MADRID, 12 Ene. (EUROPA PRESS - Israel Arias) -
"La derrota no es una opción y no hay excusas". Así aullaba a mediados de los 90 un insigne tema del mejor grupo de rock que ha visto este país. Con la misma rocosa obstinación, pero cero postureo glam, Mildred reclama, en mayúsculas y sobre el fondo rojo de tres vallas publicitarias colocadas en mitad de ninguna parte, justicia. Justicia para Angela, su hija violada y brutalmente asesinada por un desalmado que, siete meses después, e ineptitud policial mediante, todavía es un fantasma.

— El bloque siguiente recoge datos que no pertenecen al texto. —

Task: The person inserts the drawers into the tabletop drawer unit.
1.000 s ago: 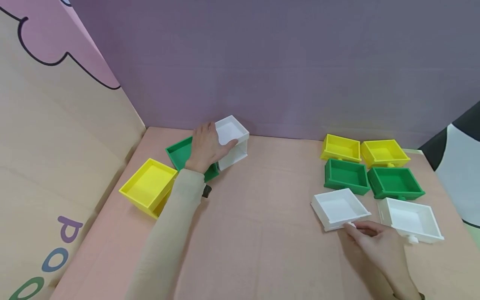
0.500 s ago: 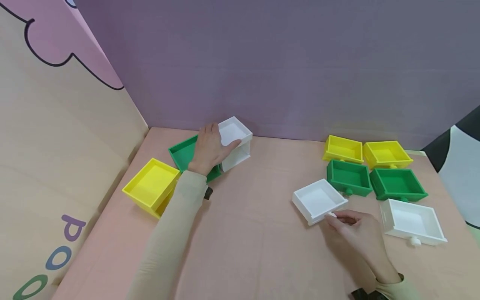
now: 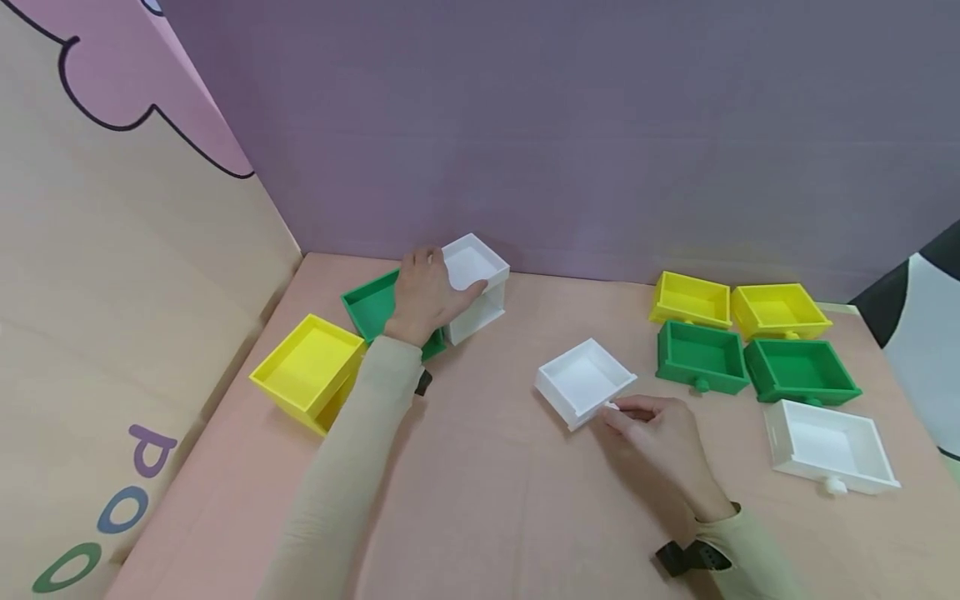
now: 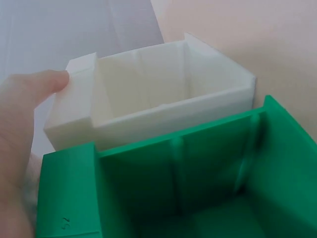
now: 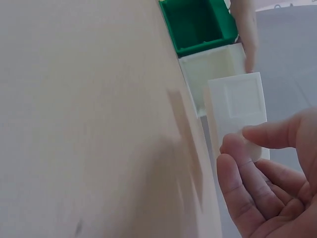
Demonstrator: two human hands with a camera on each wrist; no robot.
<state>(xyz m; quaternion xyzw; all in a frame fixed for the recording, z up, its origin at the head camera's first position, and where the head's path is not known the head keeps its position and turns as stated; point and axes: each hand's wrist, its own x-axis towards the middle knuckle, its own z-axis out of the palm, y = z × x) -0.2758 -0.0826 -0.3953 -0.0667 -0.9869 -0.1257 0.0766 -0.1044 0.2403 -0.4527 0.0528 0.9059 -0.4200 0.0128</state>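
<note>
My left hand (image 3: 426, 296) lies over the gap between a green case (image 3: 372, 307) and a white case (image 3: 480, 271), fingers extended away from me. In the left wrist view, a digit tip touches the top panel of the white case (image 4: 74, 99), whose open side shows a hollow inside; the green case (image 4: 213, 168) stands alongside it. My right hand (image 3: 663, 433) pinches the round knob of a white drawer (image 3: 585, 379) with thumb and fingers. The drawer is held level to the right of the cases, apart from them. The right wrist view shows its front panel (image 5: 237, 99) before the white case.
A yellow case (image 3: 307, 367) stands left of my left forearm. At the right are two yellow drawers (image 3: 693, 300), two green drawers (image 3: 701, 354) and another white drawer (image 3: 832, 446). A grey-purple wall panel (image 3: 525, 133) rises behind the pink table cover (image 3: 465, 500).
My right hand has carried the white drawer leftward, away from the other white drawer and toward the white case. The left hand stays on the cases; the view shifts slightly.
</note>
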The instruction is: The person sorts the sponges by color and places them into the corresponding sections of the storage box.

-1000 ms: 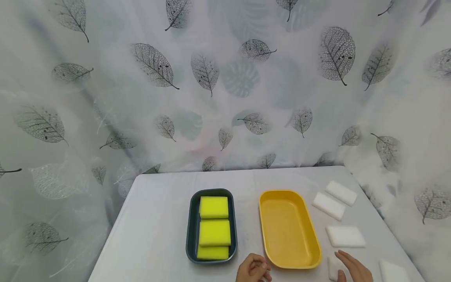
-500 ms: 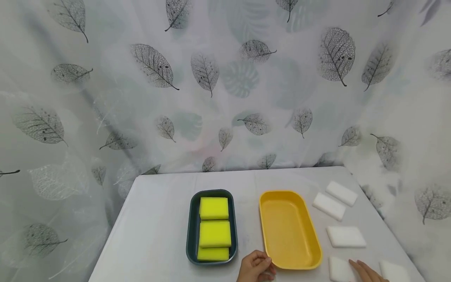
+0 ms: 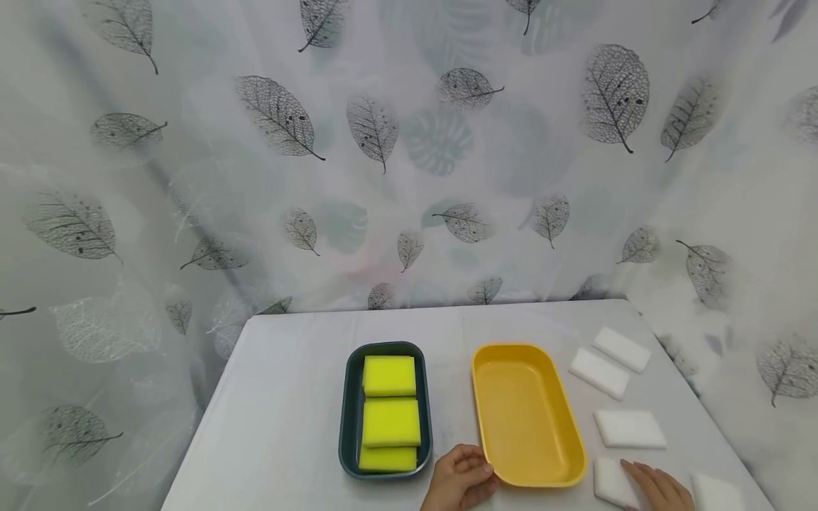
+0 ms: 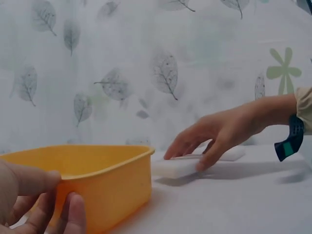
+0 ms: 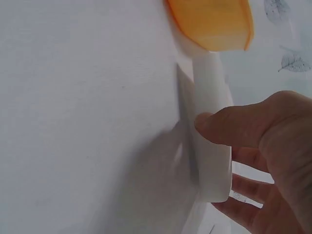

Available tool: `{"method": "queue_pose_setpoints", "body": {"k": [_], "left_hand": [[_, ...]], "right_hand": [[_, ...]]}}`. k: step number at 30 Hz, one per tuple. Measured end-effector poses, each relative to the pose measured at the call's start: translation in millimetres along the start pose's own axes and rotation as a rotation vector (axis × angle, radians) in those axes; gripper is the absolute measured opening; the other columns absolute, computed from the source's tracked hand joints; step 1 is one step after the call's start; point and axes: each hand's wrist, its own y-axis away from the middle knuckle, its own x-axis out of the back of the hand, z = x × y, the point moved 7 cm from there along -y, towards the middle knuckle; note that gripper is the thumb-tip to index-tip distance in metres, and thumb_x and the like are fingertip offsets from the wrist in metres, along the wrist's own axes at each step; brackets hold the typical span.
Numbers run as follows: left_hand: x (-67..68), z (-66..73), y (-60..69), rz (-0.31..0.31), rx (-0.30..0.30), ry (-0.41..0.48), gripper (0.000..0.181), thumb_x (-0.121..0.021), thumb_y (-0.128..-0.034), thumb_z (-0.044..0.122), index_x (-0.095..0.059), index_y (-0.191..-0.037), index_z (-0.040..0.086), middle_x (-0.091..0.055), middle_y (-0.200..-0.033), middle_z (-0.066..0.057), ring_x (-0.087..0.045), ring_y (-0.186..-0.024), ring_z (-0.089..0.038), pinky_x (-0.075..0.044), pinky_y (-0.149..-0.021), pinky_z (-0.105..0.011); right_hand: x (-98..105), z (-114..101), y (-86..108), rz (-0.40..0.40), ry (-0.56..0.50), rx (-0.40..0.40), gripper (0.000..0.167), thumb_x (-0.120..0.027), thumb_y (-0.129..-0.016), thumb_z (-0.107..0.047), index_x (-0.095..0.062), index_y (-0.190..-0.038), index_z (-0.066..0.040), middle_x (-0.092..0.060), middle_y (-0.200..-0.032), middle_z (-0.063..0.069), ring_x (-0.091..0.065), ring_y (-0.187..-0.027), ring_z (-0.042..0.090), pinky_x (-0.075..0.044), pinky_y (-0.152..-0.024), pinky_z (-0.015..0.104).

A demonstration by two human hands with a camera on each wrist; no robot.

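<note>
At the near left corner of the yellow tray [image 3: 529, 419], the left hand [image 3: 457, 478] pinches the rim; in the left wrist view its thumb lies on top of the rim [image 4: 105, 170] with the fingers curled below. To the right of the tray, the right hand [image 3: 661, 490] holds a white block [image 3: 613, 481] by its right part. The right wrist view has the thumb on the near long side of this block [image 5: 213, 168] and the other fingers behind it, partly hidden. The block looks slightly tilted in the head view.
Left of the tray stands a dark green tray [image 3: 346, 433] holding several yellow blocks [image 3: 391, 422]. More white blocks [image 3: 629, 429] lie on the white table [image 3: 275, 426] to the right. A leaf-patterned curtain [image 3: 409, 177] hangs behind and beside the table.
The left hand has moved from beside the tray onto its rim. The right hand has come down onto the white block, which has turned slightly.
</note>
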Motion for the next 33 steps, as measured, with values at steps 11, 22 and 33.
{"method": "queue_pose_setpoints", "body": {"k": [11,22,33], "left_hand": [[-6.1,6.1,3.3,0.040,-0.078,0.095,0.046,-0.073,-0.0889,-0.006,-0.059,-0.132,0.003,-0.069,-0.109,-0.005,-0.072,-0.091,-0.017,-0.064,-0.087,-0.036],[-14.1,9.4,3.6,0.078,-0.079,0.096,0.055,-0.069,-0.0848,-0.010,-0.057,-0.137,0.001,-0.064,-0.107,-0.004,-0.069,-0.088,-0.017,-0.063,-0.082,-0.035],[-18.2,12.8,2.7,0.118,-0.064,0.057,0.067,-0.067,-0.0848,-0.013,-0.051,-0.148,0.004,-0.061,-0.107,-0.004,-0.069,-0.089,-0.020,-0.064,-0.082,-0.039]], "right_hand": [[43,-27,-30.9,0.058,-0.112,0.072,0.065,-0.086,-0.080,-0.009,-0.056,-0.136,0.006,-0.066,-0.123,0.028,-0.065,-0.107,0.048,-0.053,-0.087,0.066],[75,-58,-60.1,0.000,-0.245,-0.055,0.067,-0.065,-0.103,-0.040,-0.045,-0.151,0.003,-0.056,-0.142,0.032,-0.055,-0.123,0.052,-0.049,-0.094,0.067],[73,-111,-99.6,0.117,-0.402,0.126,0.060,-0.077,-0.096,-0.027,-0.054,-0.149,-0.012,-0.061,-0.144,0.012,-0.058,-0.125,0.032,-0.058,-0.093,0.039]]}}
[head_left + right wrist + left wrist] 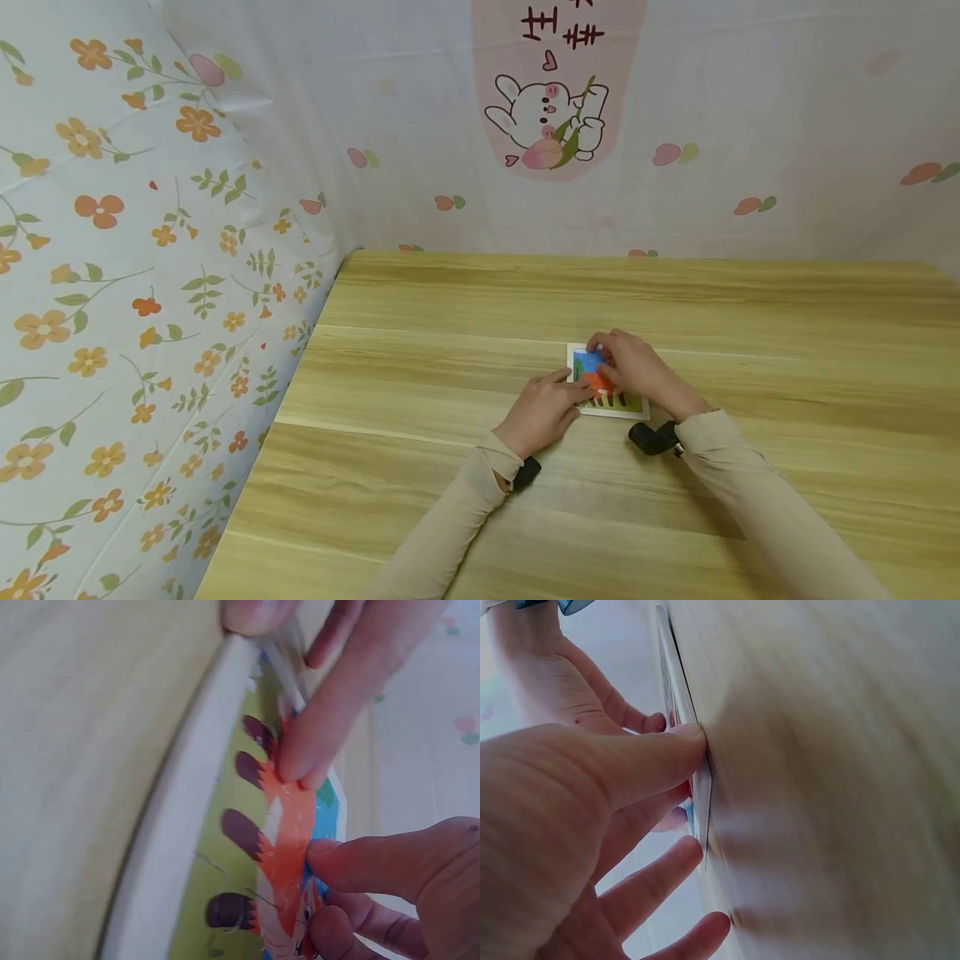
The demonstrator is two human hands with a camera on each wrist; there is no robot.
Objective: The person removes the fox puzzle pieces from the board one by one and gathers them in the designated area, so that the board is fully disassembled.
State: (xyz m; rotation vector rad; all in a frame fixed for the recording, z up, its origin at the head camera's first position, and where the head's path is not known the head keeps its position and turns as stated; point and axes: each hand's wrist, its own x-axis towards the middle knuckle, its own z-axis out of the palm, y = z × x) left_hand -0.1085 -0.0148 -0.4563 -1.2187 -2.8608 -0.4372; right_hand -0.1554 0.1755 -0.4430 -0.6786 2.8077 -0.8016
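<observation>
A small white-bordered picture puzzle (632, 412) lies on the table. Its picture (289, 832) has an orange animal with dark feet, green ground and blue sky, with curved cut lines. My left hand (542, 410) reaches in from the left, fingers extended over the picture, thumb against the near edge (703, 795). At the upper right, my right hand (637, 371) bends over the puzzle; its thumb and a finger (322, 862) pinch at a piece by the animal's face (306, 909). The fingers partly hide that piece.
The wood-grain table (420, 333) extends around the puzzle. A patterned cloth (405, 100) hangs behind it, and a flowered cloth (150, 333) stands along the left side. Black wrist devices (652, 438) sit below both hands.
</observation>
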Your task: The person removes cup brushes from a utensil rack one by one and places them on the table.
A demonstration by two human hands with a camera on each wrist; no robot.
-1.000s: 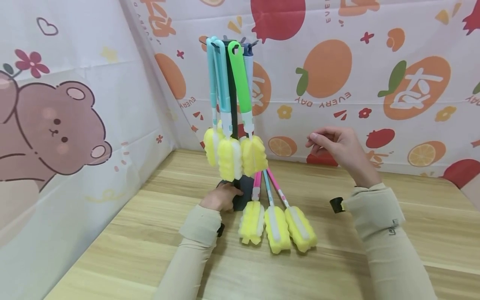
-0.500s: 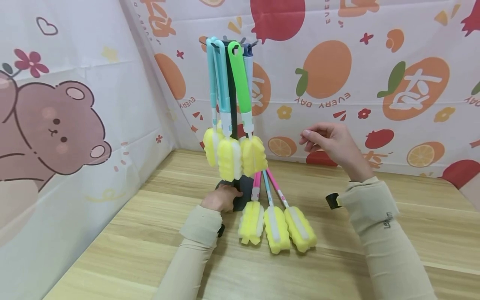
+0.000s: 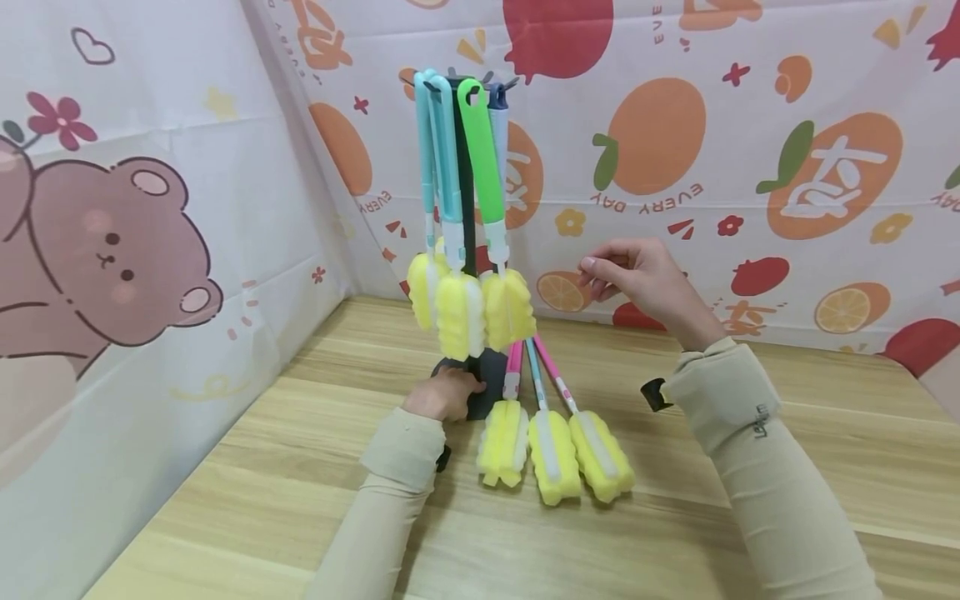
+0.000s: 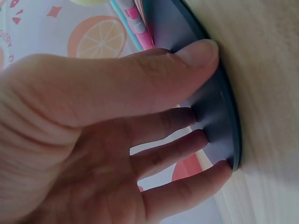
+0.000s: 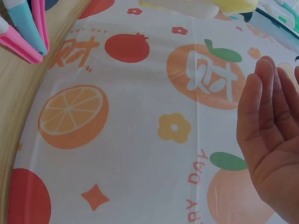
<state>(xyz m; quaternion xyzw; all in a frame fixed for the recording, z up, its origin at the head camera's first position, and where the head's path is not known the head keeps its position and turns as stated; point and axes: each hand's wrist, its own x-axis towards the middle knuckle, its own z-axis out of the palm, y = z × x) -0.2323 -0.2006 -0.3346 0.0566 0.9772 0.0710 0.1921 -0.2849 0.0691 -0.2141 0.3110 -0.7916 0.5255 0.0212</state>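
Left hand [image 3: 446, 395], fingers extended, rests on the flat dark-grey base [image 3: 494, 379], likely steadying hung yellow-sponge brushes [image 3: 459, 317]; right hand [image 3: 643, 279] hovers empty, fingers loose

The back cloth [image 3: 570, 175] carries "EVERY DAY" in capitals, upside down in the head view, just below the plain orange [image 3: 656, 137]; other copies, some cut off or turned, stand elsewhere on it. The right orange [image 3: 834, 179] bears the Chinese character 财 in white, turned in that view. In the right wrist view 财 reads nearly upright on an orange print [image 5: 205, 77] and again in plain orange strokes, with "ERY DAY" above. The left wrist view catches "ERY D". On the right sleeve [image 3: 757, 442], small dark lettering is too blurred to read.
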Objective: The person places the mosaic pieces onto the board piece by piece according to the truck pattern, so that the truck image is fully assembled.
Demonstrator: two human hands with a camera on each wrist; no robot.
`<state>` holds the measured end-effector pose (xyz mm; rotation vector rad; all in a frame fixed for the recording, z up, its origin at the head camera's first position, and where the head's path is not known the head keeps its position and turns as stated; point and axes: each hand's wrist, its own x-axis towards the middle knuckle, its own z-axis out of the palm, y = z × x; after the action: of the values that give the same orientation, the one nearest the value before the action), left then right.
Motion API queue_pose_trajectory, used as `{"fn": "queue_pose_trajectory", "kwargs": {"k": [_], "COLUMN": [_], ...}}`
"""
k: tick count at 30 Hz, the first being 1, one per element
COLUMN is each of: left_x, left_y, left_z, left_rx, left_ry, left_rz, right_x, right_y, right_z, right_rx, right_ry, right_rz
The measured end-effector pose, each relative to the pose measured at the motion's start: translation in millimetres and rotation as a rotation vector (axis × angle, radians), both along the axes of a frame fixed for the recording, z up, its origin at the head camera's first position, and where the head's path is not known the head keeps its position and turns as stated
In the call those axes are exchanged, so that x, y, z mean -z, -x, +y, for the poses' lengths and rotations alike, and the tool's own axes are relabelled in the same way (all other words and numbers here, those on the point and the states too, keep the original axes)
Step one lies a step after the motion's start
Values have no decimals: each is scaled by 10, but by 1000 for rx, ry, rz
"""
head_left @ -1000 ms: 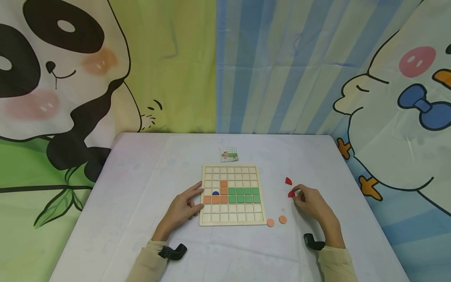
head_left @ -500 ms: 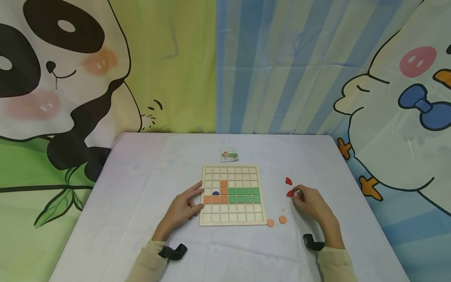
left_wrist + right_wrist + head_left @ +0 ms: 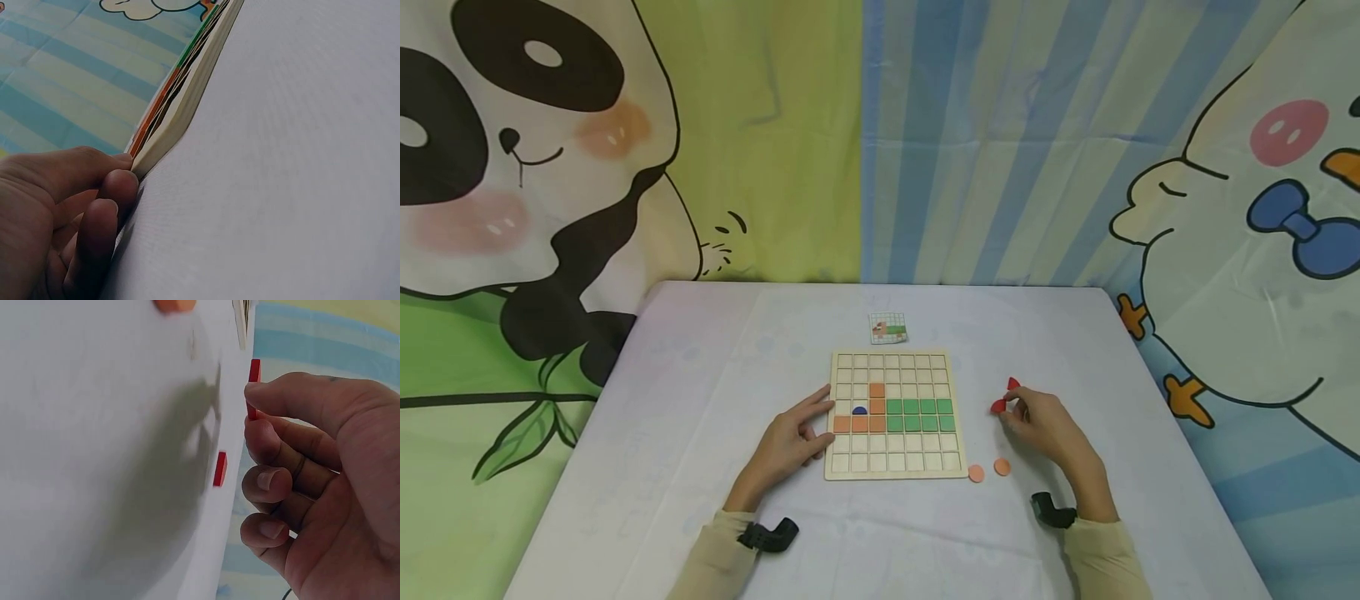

Pero ella no le tiene miedo ni a los fantasmas, ni a los recuerdos, ni al dentista, ni al dolor, ni a los matones con o sin placa... ni siquiera teme al qué dirán. Ella, una memorable Francis McDormand, es otra infeliz, pero con algo por lo que luchar, en un pueblo cuya fotografía acompaña en el diccionario de expresiones manidas a la definición de 'América profunda'.
Un submundo de paletos racistas y perdedores con los bolsillos rebosantes de sueños rotos al que esta vez Martin McDonagh se acerca con ojos de mujer y en el que, armado con un sobresaliente guión defendido por un reparto en un estado de gracia generalizado, el cineasta irlandés obra al fin el milagro que ya buscó en la apreciable Siete psicópatas y la más redonda Escondidos en Brujas: el equilibro casi perfecto entre lo trágico y lo cómico mientras convierte en héroes a los miserables.